Reproduce the records below exactly, but leave their pictures out of the copy.

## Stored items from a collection
-- Opening Marker --

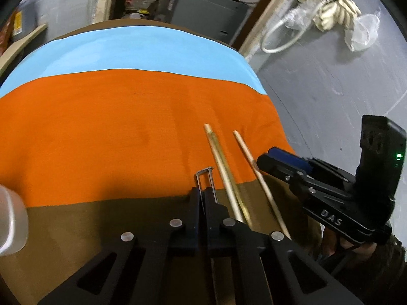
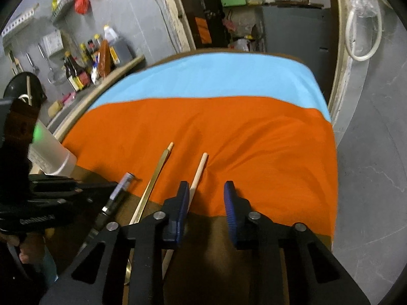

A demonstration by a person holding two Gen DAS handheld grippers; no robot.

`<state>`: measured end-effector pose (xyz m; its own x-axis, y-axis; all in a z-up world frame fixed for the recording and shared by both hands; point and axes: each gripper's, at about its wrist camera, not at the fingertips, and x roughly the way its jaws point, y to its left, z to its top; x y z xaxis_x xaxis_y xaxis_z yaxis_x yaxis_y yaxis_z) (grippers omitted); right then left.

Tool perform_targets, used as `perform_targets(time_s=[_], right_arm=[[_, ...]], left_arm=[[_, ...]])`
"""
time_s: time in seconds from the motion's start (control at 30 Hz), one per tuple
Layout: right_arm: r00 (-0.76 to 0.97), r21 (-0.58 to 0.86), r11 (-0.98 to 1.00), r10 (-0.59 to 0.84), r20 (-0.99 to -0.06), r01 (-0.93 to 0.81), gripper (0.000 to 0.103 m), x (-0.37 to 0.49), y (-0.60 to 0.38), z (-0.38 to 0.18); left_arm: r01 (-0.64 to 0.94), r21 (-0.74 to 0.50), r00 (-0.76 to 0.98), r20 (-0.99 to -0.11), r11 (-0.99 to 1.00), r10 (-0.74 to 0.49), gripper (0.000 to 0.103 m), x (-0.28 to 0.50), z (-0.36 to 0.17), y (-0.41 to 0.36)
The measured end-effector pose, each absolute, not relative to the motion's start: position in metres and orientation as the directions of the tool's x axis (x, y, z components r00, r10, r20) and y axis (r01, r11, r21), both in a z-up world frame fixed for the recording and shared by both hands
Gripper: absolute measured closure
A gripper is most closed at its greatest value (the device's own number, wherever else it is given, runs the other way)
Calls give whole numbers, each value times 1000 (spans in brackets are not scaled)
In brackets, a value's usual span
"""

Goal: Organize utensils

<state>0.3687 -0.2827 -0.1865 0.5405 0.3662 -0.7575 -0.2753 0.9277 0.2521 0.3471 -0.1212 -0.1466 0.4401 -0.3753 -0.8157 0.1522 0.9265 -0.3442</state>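
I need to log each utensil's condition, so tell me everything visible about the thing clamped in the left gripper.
The peeler looks like a slim metal utensil with a dark handle and a narrow rectangular wire-like head. The left gripper is shut on it near the head, which pokes out over the orange cloth. It lies roughly parallel to the brass-coloured chopstick beside it, not touching. Its handle is partly hidden.
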Motion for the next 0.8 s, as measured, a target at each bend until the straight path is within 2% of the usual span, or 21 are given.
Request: perform_targets(time_s=[0.1,0.23,0.57,0.6,0.63,0.8], right_arm=[[520,235,926,361,-774,-294,81,372,-272,-189],[510,217,933,341,-789,-288,88,375,-264,-192],[431,172,955,265,-863,-242,89,388,-254,-191],[427,172,957,260,-866,-233,92,388,-253,-190],[427,178,958,261,-866,-225,98,388,-253,-190],[470,291,944,330,-819,-156,99,374,-266,-184]], left_arm=[[117,-331,458,-819,936,-347,99,344,-144,-107],[67,-307,483,-823,949,-301,99,339,-139,-86],[50,-305,515,-808,951,-286,100,339,-136,-79],[55,-306,522,-803,950,-289,100,337,-135,-79],[61,-308,530,-796,950,-292,100,336,-133,-80],[83,-304,582,-758,949,-294,100,325,-117,-78]])
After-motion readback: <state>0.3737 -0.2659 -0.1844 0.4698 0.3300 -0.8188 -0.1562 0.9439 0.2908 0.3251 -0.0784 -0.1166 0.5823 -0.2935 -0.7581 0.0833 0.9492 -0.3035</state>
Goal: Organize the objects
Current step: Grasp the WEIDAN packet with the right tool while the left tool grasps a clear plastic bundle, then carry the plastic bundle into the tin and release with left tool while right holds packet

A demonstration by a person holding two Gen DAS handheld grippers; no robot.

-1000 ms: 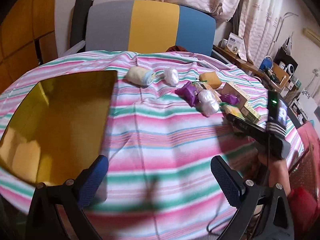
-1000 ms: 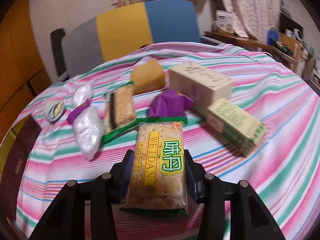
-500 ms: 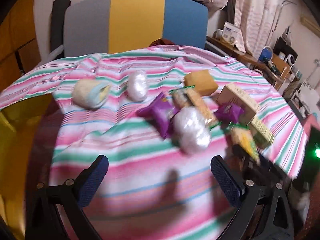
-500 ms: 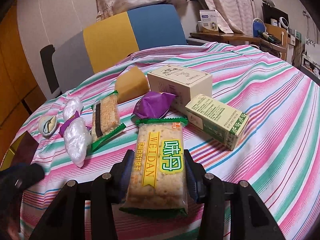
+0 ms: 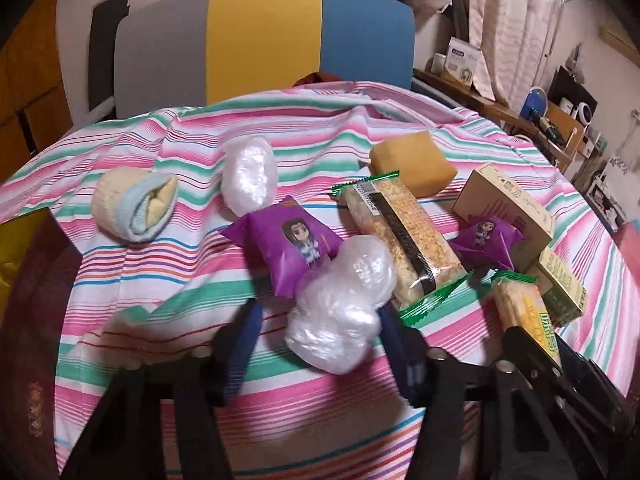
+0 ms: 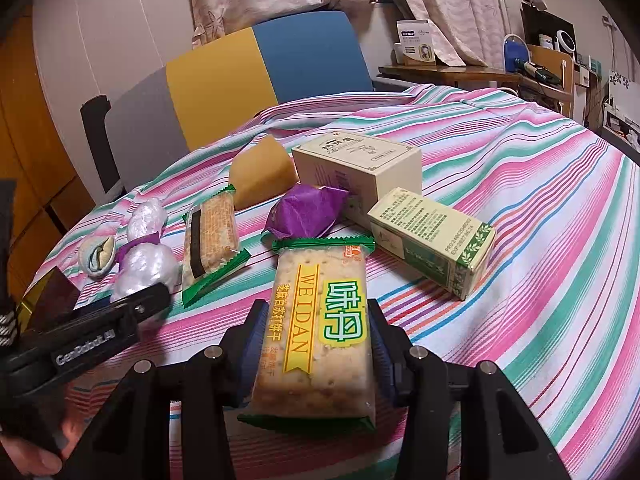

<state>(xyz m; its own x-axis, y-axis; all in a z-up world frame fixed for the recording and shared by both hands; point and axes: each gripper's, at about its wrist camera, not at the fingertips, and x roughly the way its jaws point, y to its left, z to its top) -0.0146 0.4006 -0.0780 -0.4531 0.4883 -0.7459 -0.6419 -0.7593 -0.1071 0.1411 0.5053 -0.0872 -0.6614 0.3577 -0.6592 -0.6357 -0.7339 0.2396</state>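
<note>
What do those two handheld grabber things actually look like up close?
Both are matte black plastic frames with silver screws at the joints. Each ends in two fingers lined with ribbed dark-blue pads. The left gripper carries white "GenRobot.AI" lettering along its side, and a black-and-white striped sleeve shows at the picture's edge beside it.

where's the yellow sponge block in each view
left wrist: the yellow sponge block lies upper right of centre, behind the green-edged cracker pack.
right wrist: it lies upper left of centre, left of the cream box.
shared landmark: the grey, yellow and blue chair back behind the table.
</note>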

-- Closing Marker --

## RESPONSE BOX
A demonstration by a person holding two Gen DAS handheld grippers; no robot.

`<state>`: measured end-effector pose (xyz m; its own x-axis, y-axis; all in a z-up world frame fixed for the recording and shared by both hands; point and axes: each gripper's, at about its wrist camera, not at the fingertips, and x roughly the way its jaws point, y to its left, z to its top; x y z xaxis_x xaxis_y xaxis_z yaxis_x yaxis_y yaxis_z) (grippers omitted); right then left.

Tool perform_targets, used as `perform_targets(time_s=[_], right_arm=[[_, ...]], left_arm=[[_, ...]])`
"""
time_s: time in seconds from the motion's start (control at 30 Hz), one per tuple
Layout: right_arm: r00 (-0.76 to 0.97), r21 (-0.58 to 0.86), r11 (-0.98 to 1.00), r10 (-0.59 to 0.84), r20 (-0.99 to -0.06), r01 (-0.93 to 0.81), gripper (0.000 to 0.103 m), x (-0.37 to 0.49), y (-0.60 to 0.38), z (-0.38 to 0.18); left_arm: r01 (-0.64 to 0.94), r21 (-0.74 to 0.50), r00 (-0.76 to 0.98), r20 (-0.99 to -0.11), r11 (-0.99 to 1.00), r10 (-0.74 to 0.49), gripper (0.000 to 0.103 m), x (-0.28 to 0.50), z (-0.36 to 0.17), y (-0.41 to 0.36)
The measured end-effector pose, each absolute, not relative to the motion's start: position in metres and orientation as the directions of the tool's x axis (x, y, z components r00, r10, r20) and y axis (r01, r11, r21), both in a z-up world frame fixed for the recording and shared by both hands
Gripper: absolute measured closure
A gripper is most closed at its greatest value (the device's own number, wherever else it is given, runs the other way)
Calls give whole numbers, each value times 1000 (spans in brackets are not scaled)
In brackets, a value's usual span
"""

Goal: Organize utensils

<state>0.3687 -0.2827 -0.1865 0.5405 0.3662 -0.7575 -0.2753 0.9277 0.2521 0.3471 -0.1212 -0.1466 0.4401 -0.3753 -0.8157 0.1522 0.9265 -0.3442</state>
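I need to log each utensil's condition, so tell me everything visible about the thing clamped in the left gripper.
The peeler looks like a slim metal utensil with a dark handle and a narrow rectangular wire-like head. The left gripper is shut on it near the head, which pokes out over the orange cloth. It lies roughly parallel to the brass-coloured chopstick beside it, not touching. Its handle is partly hidden.
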Motion for the next 0.8 s, as measured, a target at each bend until the straight path is within 2% of the usual span, or 21 are given.
Request: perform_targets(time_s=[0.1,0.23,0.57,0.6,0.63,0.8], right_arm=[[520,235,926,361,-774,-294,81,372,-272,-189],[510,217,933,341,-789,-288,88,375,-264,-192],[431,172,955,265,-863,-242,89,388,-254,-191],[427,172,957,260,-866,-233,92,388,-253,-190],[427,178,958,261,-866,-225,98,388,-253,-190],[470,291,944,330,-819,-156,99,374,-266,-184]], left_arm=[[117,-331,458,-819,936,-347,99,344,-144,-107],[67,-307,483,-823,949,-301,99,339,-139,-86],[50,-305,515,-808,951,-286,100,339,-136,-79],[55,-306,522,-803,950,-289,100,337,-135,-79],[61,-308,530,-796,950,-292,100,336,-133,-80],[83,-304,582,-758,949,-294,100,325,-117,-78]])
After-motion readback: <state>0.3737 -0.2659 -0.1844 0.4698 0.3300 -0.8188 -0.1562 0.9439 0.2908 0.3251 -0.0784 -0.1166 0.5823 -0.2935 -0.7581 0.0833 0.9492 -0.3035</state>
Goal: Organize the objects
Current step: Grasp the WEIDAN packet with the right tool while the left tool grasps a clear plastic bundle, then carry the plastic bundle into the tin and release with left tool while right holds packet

A demonstration by a person holding two Gen DAS handheld grippers; no robot.

-1000 ms: 
-1000 ms: 
-500 ms: 
-500 ms: 
+0 ms: 
+0 ms: 

<state>(xyz m; its own x-axis, y-axis; all in a z-up world frame fixed for the recording and shared by both hands; point and axes: each gripper's, at about its wrist camera, not at the fingertips, and x roughly the way its jaws point, y to its left, z to its top) -0.0146 0.4006 -0.0780 -0.4531 0.4883 -0.7459 -0.6419 -0.7593 -0.1071 0.1411 0.5053 -0.0872 -0.6614 0.3577 -0.6592 -0.6357 -0.7339 0.2396</state>
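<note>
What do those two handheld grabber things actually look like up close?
Both are matte black plastic frames with silver screws at the joints. Each ends in two fingers lined with ribbed dark-blue pads. The left gripper carries white "GenRobot.AI" lettering along its side, and a black-and-white striped sleeve shows at the picture's edge beside it.

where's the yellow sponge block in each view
left wrist: the yellow sponge block lies upper right of centre, behind the green-edged cracker pack.
right wrist: it lies upper left of centre, left of the cream box.
shared landmark: the grey, yellow and blue chair back behind the table.
</note>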

This exercise has no more to it.